Brief = Select from the records below every line that has the word "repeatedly" in it.

Records to use =
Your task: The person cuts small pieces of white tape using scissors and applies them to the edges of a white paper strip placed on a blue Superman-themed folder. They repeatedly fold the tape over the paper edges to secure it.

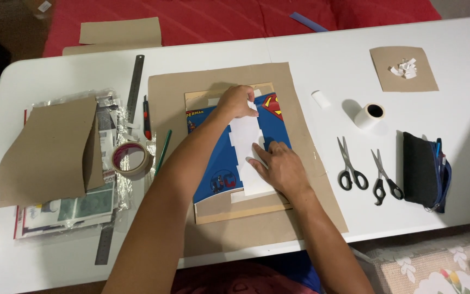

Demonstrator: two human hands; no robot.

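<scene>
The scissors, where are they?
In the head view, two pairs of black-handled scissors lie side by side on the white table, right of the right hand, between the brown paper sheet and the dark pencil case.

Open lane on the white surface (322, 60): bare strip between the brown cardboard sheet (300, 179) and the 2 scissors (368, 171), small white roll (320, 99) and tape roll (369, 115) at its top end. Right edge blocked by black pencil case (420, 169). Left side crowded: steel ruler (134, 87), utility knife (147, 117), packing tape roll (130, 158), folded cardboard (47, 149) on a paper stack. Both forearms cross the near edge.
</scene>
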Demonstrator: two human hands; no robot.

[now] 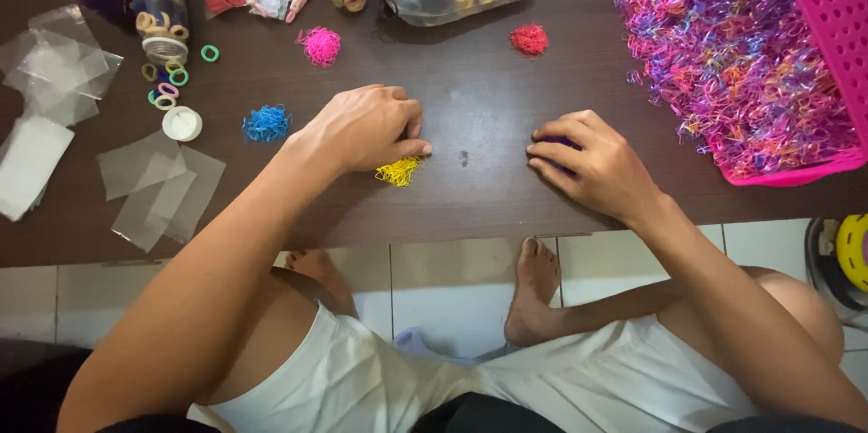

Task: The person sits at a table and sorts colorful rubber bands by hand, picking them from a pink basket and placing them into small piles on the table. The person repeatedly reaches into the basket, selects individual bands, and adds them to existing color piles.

Output for this exercise =
Your task: The person cuts small pieces of white tape using scissors and applies them to the edges of a white paper strip placed on a blue Superman-themed folder. They repeatedly fold the tape over the paper edges to secure it.
Task: The person sits at a table and sorts colorful rubber bands by hand, picking them from a pink basket and placing them into small piles on the table. The person repeatedly reaches into the basket, selects individual bands, and adds them to existing color piles.

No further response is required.